All Products
Search
Document Center

Container Service for Kubernetes:Share a Dataset across namespaces

Last Updated:Mar 26, 2026

When multiple teams run AI or ML workloads in separate Kubernetes namespaces, each team creating its own cache wastes storage and slows down data access. Fluid lets you cache a dataset once in a source namespace and share that cache with any number of reference namespaces — no duplicate caches, no extra runtime overhead.

The setup uses two namespace roles:

  • Source namespace (share): holds the Dataset and a cache runtime (JindoRuntime or JuiceFSRuntime). This is where the actual data cache lives.

  • Reference namespace (ref): holds a reference Dataset that points to the source Dataset using a dataset:// mount point. Pods in this namespace read from the shared cache without running their own cache runtime.

How it works

Fluid uses ThinRuntime to link a Dataset in one namespace to a Dataset in another. When a pod in the reference namespace reads data, requests are routed to the cache runtime in the source namespace. No additional cache runtime is created in the reference namespace.

Prerequisites

Before you begin, ensure that you have:

  • An ACK Pro cluster running Kubernetes 1.18 or later, with a non-ContainerOS node pool (the ack-fluid component does not support ContainerOS). For more information, see Create an ACK Pro cluster.

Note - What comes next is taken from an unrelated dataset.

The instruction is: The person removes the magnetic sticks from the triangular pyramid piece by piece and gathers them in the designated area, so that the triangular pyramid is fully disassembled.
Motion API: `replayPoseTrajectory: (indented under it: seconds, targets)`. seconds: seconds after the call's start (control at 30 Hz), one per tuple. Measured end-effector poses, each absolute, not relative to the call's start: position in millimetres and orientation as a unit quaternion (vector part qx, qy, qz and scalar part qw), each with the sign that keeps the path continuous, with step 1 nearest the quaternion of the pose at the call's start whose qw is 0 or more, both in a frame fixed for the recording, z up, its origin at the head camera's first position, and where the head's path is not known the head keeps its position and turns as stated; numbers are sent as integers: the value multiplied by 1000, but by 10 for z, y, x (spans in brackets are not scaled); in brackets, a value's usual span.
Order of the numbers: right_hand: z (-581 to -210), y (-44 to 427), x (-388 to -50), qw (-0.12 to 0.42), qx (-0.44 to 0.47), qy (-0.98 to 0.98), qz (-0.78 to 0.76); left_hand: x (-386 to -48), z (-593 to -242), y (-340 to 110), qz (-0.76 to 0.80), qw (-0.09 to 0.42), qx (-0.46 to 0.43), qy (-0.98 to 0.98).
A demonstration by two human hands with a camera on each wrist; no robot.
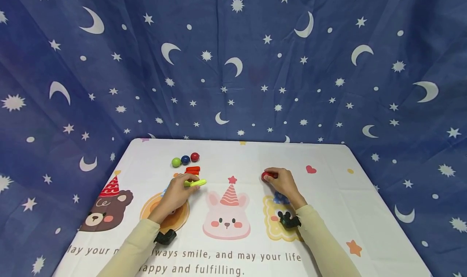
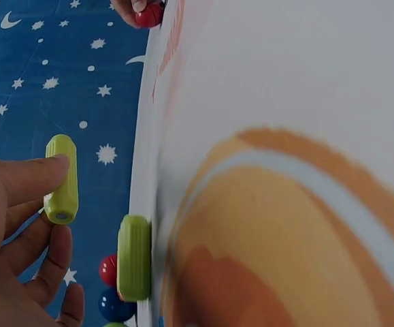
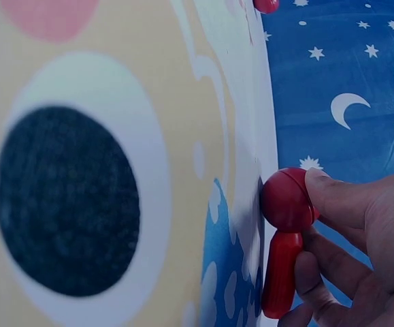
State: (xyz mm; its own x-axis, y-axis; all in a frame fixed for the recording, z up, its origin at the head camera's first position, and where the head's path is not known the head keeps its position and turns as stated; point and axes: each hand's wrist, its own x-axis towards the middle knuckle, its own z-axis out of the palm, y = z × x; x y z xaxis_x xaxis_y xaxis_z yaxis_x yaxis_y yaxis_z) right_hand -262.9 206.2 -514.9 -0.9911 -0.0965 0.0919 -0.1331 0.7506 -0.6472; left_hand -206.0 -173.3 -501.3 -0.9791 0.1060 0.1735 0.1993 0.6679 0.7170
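Observation:
My left hand (image 1: 178, 191) pinches a lime-green ribbed stick (image 2: 62, 178) between thumb and fingers, raised off the table. One end of it shows a small grey disc. Below it, a second lime-green stick (image 2: 135, 259) lies on the cloth, partly covered by the hand in the head view. Across the table, my right hand (image 1: 285, 182) grips a red ball (image 3: 286, 199) low at the tabletop, thumb on its side. A red stick (image 3: 282, 276) touches that ball, with fingers against it; whether the two are joined I cannot tell.
Behind the left hand a green ball (image 1: 176, 162), a blue ball (image 1: 185, 160) and another red ball (image 1: 195, 157) sit in a row. Red sticks (image 1: 193, 169) lie just in front of them. A printed white cloth (image 1: 237, 159) covers the table; a blue starry curtain (image 1: 233, 66) hangs behind.

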Motion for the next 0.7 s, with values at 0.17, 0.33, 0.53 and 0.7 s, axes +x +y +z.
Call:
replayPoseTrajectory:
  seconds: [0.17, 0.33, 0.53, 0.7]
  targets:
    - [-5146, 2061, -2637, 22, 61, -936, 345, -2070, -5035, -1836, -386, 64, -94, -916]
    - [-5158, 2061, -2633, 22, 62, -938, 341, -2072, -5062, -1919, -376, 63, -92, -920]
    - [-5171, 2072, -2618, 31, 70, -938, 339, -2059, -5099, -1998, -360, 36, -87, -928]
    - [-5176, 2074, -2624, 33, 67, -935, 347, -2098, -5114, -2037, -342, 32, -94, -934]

  • The cloud-native AI suite installed with the ack-fluid component deployed:

    • If you have not installed the cloud-native AI suite, enable Fluid acceleration when you install it. For more information, see Deploy the cloud-native AI suite.

    • If the cloud-native AI suite is already installed, go to the Cloud-native AI Suite page in the ACK console and deploy the ack-fluid component.

    • If open-source Fluid is already installed, uninstall it before deploying the ack-fluid component.

  • A kubectl client connected to your ACK Pro cluster. For more information, see Connect to a cluster by using kubectl.

Step 1: Upload the test dataset to OSS

  1. Download the test dataset (approximately 2 GB).

  2. Upload the dataset to your Object Storage Service (OSS) bucket using ossutil. For more information, see Install ossutil.

Step 2: Create a shared dataset and runtime

Create a namespace named share to hold the shared Dataset and runtime. Choose the runtime type that matches your storage setup.

JindoRuntime

  1. Create the share namespace:

    kubectl create ns share
  2. Create a Secret to store the AccessKey pair for your OSS bucket:

    kubectl apply -f - <<EOF
    apiVersion: v1
    kind: Secret
    metadata:
      name: dataset-secret
      namespace: share
    stringData:
      fs.oss.accessKeyId: <YourAccessKey ID>
      fs.oss.accessKeySecret: <YourAccessKey Secret>
    EOF

    Replace <YourAccessKey ID> and <YourAccessKey Secret> with your AccessKey ID and AccessKey secret. For more information, see Obtain an AccessKey pair.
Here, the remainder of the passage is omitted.